A major objective of intra-job mapping is to create a virtual platform using minimum resources. On the other hand, the platform should offer enough resources such that the deadline miss rate of the job is low enough. Each operating point is defined by a quality setting and a virtual platform with the corresponding configuration network. The quality setting gives only an estimate of the average optimal quality setting for the given mapping. Due to variation of the execution time, at run-time the quality setting is adjusted continuously. We have presented in [13] a cost function similar to the prioritized OS prioritized models with the dynamic modification of the priority, based on the application content.
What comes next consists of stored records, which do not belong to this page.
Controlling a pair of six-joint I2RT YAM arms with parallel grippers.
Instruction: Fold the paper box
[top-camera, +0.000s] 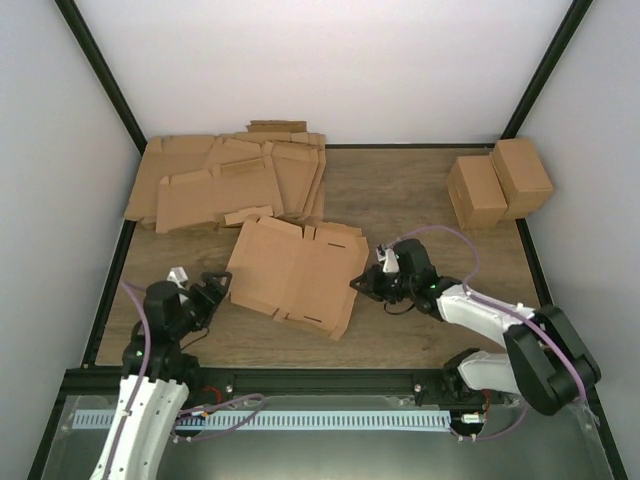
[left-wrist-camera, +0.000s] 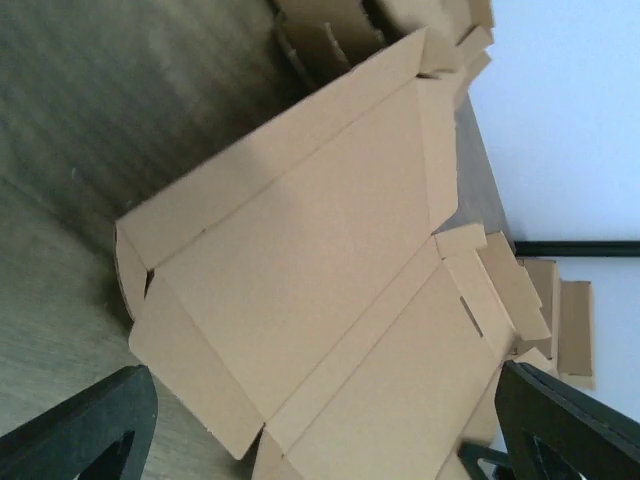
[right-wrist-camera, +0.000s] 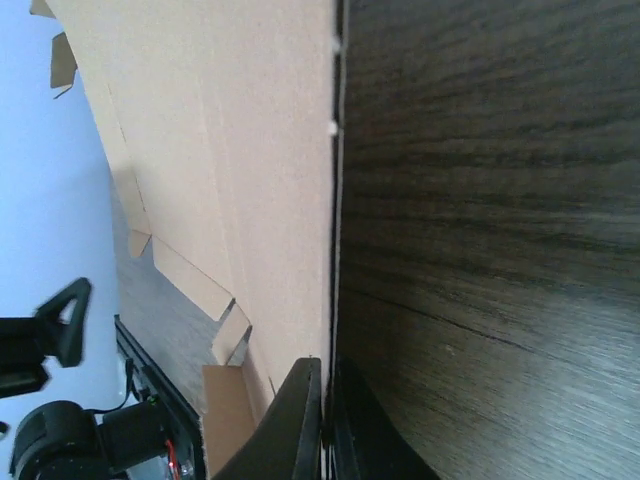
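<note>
The paper box (top-camera: 295, 272) is an unfolded brown cardboard sheet with flaps and tabs, lying mid-table. My right gripper (top-camera: 362, 283) is at its right edge, shut on that edge. In the right wrist view both black fingers (right-wrist-camera: 300, 420) press together on the thin cardboard edge (right-wrist-camera: 333, 250), and the right gripper (right-wrist-camera: 325, 425) has the sheet (right-wrist-camera: 240, 180) spreading to its left. My left gripper (top-camera: 218, 290) stands open just off the sheet's left edge, touching nothing. In the left wrist view the sheet (left-wrist-camera: 320, 260) fills the frame between the wide-apart fingers (left-wrist-camera: 95, 430) of the left gripper (left-wrist-camera: 330, 445).
A pile of flat die-cut cardboard sheets (top-camera: 230, 180) lies at the back left, close behind the sheet. Two folded brown cartons (top-camera: 498, 182) stand at the back right. Black frame posts (top-camera: 100, 75) edge the table, and white walls surround it.
</note>
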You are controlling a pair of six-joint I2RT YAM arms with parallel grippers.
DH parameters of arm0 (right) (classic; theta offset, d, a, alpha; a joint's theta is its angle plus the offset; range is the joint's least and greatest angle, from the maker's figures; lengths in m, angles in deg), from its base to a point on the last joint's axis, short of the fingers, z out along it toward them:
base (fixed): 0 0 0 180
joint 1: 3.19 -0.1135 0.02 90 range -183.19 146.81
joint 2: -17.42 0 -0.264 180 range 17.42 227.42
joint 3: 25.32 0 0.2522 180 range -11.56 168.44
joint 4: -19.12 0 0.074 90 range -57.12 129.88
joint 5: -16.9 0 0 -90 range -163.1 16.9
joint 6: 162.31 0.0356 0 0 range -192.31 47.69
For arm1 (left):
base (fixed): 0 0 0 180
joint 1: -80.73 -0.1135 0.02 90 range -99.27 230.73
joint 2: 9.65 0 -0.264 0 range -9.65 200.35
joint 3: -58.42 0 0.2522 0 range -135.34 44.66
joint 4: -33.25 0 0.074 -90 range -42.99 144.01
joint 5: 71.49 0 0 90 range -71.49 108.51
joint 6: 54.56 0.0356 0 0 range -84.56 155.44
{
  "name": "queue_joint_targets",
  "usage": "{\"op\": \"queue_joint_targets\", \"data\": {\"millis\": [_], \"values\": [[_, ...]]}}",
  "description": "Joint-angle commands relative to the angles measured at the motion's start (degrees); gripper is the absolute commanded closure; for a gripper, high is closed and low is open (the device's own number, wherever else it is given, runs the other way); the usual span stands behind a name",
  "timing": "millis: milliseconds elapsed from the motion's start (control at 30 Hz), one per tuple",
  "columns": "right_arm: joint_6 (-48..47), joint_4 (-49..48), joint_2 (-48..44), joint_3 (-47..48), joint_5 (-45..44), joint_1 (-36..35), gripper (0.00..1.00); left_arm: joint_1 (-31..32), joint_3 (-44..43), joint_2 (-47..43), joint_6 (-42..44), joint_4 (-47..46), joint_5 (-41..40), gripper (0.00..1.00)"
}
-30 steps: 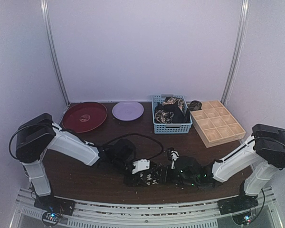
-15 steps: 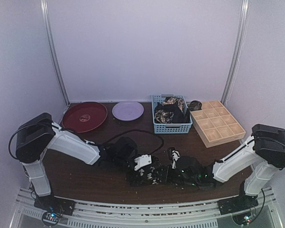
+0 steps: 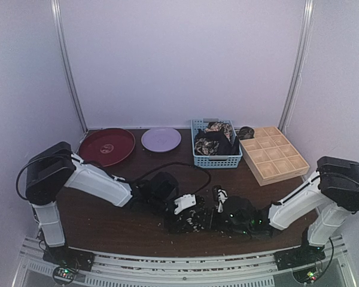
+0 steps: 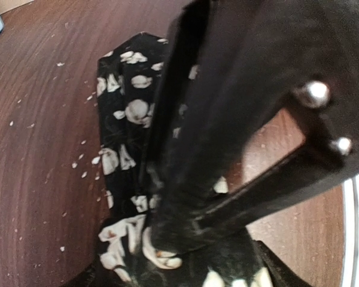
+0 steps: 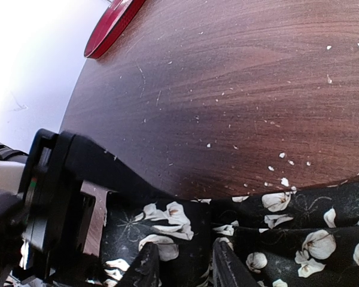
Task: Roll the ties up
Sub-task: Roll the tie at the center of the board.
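Note:
One black tie with cream flowers (image 3: 190, 222) lies bunched on the table's near middle, between my two grippers. In the left wrist view the tie (image 4: 122, 119) runs away from me. My left gripper (image 4: 185, 275) holds its bundled near end between its jaws, and a large dark gripper part crosses above it. In the right wrist view my right gripper (image 5: 185, 269) has its fingertips (image 5: 146, 266) closed on a fold of the tie (image 5: 299, 239). The left gripper (image 5: 54, 203) is on the tie's far end. More ties (image 3: 214, 139) fill the blue basket (image 3: 216, 160).
A tan gridded tray (image 3: 274, 154) stands at the back right. A red plate (image 3: 106, 146) and a lilac plate (image 3: 161, 139) stand at the back left. A black cable (image 3: 179, 167) loops behind the left gripper (image 3: 182, 206). Pale crumbs dot the wood.
My left gripper has moved right and slightly back, towards the right gripper. The tie between them has become shorter and more bunched. The right arm has barely moved.

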Motion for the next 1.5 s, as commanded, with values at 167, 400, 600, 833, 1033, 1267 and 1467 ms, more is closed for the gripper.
{"op": "queue_joint_targets", "data": {"millis": [167, 400, 600, 833, 1033, 1267, 1467], "values": [[0.25, -1.31, 0.18, -2.15, 0.35, 0.14, 0.67, 0.53, 4.25, -2.45, 5.66, -6.91, 7.34, 0.46], [0.00, -1.79, 0.57, -2.18, 1.03, 0.21, 0.67, 0.53, 3.29, -1.35, 6.77, -5.94, 6.26, 0.35], [-0.14, -2.31, 1.37, -1.84, 2.34, 0.23, 0.67, 0.46, 3.45, -3.51, 4.82, -5.19, 1.60, 0.20], [-0.36, -1.98, 2.20, -0.90, 3.84, 0.15, 0.67, 0.45, 7.88, -10.26, -0.59, -5.37, -4.99, 0.14], [-0.49, -0.70, 2.56, 0.54, 4.50, -0.05, 0.68, 0.17, 10.01, -15.06, -6.19, -0.71, -9.47, 0.02], [-0.28, 1.02, 3.25, 1.98, 4.44, -0.74, 0.68, -0.78, 19.49, -25.57, -12.74, -5.63, -9.72, 0.02], [-0.40, 2.27, 3.96, 3.17, 4.33, -1.31, 0.68, -0.87, 24.41, -29.42, -19.32, -6.14, -11.03, 0.38]]}}
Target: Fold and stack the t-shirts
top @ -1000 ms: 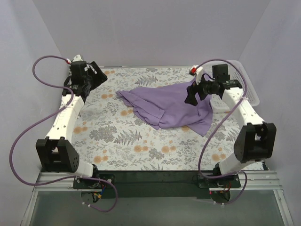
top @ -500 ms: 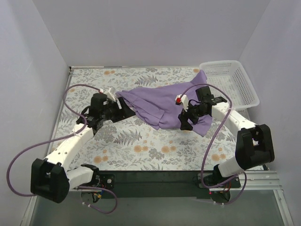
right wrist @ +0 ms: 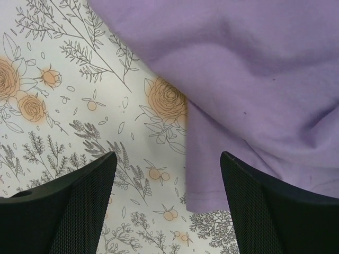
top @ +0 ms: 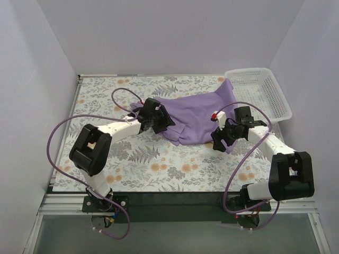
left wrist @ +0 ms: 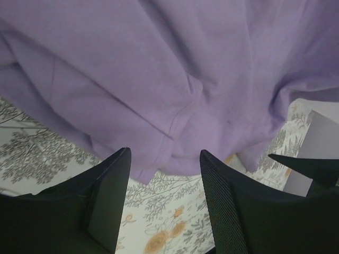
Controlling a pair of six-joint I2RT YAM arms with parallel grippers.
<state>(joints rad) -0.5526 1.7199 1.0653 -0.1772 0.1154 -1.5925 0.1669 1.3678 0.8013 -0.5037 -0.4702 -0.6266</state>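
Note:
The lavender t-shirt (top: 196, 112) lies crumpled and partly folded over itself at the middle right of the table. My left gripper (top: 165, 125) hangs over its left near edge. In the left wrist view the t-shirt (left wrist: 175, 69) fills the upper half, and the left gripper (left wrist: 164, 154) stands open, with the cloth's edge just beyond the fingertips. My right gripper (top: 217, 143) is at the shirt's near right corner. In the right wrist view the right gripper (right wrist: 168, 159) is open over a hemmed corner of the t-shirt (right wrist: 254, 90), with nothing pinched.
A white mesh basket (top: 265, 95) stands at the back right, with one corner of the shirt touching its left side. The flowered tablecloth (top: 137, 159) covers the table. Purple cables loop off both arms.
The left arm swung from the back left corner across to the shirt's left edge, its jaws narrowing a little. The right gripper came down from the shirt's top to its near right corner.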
B. Run-time: quality negotiation and resource allocation

The resource manager controls the available physical resources in conjunction with the Global Quality manager, thereby using the operating points which are generated off-line. This works as follows. For a starting job, the Global Quality manager invokes the Local Quality manager (LQoS manager) which chooses an initial quality setting by selecting an operating point. In advance mode, the LQoS manager can activate an estimator module that processes input data parameters for more precise resource requirements per quality level Q. Based on off-line measurements of the anticipated quality level Q, the manager strives for a quality setting that will satisfy the user.

At this point, the resource manager is of key importance, as it keeps track of the free capacity of all physical resources in the platform. Given a virtual platform, for each virtual processor the manager should find a physical processor with
sufficient free capacity. For each virtual connection, free network resources should be found. It may happen that the resource manager cannot accommodate the resources for the new job. If the new job has a high importance, the Global Quality manager may decide to decrease the quality settings of some other jobs to release sufficient resources for the new job.

IV. PROBLEM STATEMENT - FIXED RESERVATION OF RESOURCES

Predictable mapping is an important new paradigm for designing future systems having a broad functionality and the corresponding high amount of parallel execution within such a system. The described approach for a system based only on predictable computing has several drawbacks as listed below.

The decoding of individual video objects is based on several data dependencies. The most well-known dependency is the motion compensation within the MPEG hybrid coding architecture. Both the internal dependency on the intra-coded video frame and further re-usage of the texture information for the remainder of the sequence of frames in a Group of Video Object Planes (GOV) inherently defines the candidate granularity for the reconfiguration (see also Section V).

We define a reconfiguration as the assignment of different resources that will be granted to and only to the job that is in a reconfiguration process. To this end, we distinguish soft reconfiguration by assigning new budget to the same resource and hard reconfiguration that requires migration of the job or part of the job to a new resource from the platform.

Taking into account the characteristics of our application domain (the coding aspects) and the complexity of hard reconfiguration (the recurrence time of reconfiguration), it is plausible to define the length of the GOV as a suitable candidate for the reconfiguration period [13]. At this granularity level, the negotiation on resources can take place and a new guaranteed quality level $Q$ is assigned to a job. However, two disadvantages occur that will be discussed now.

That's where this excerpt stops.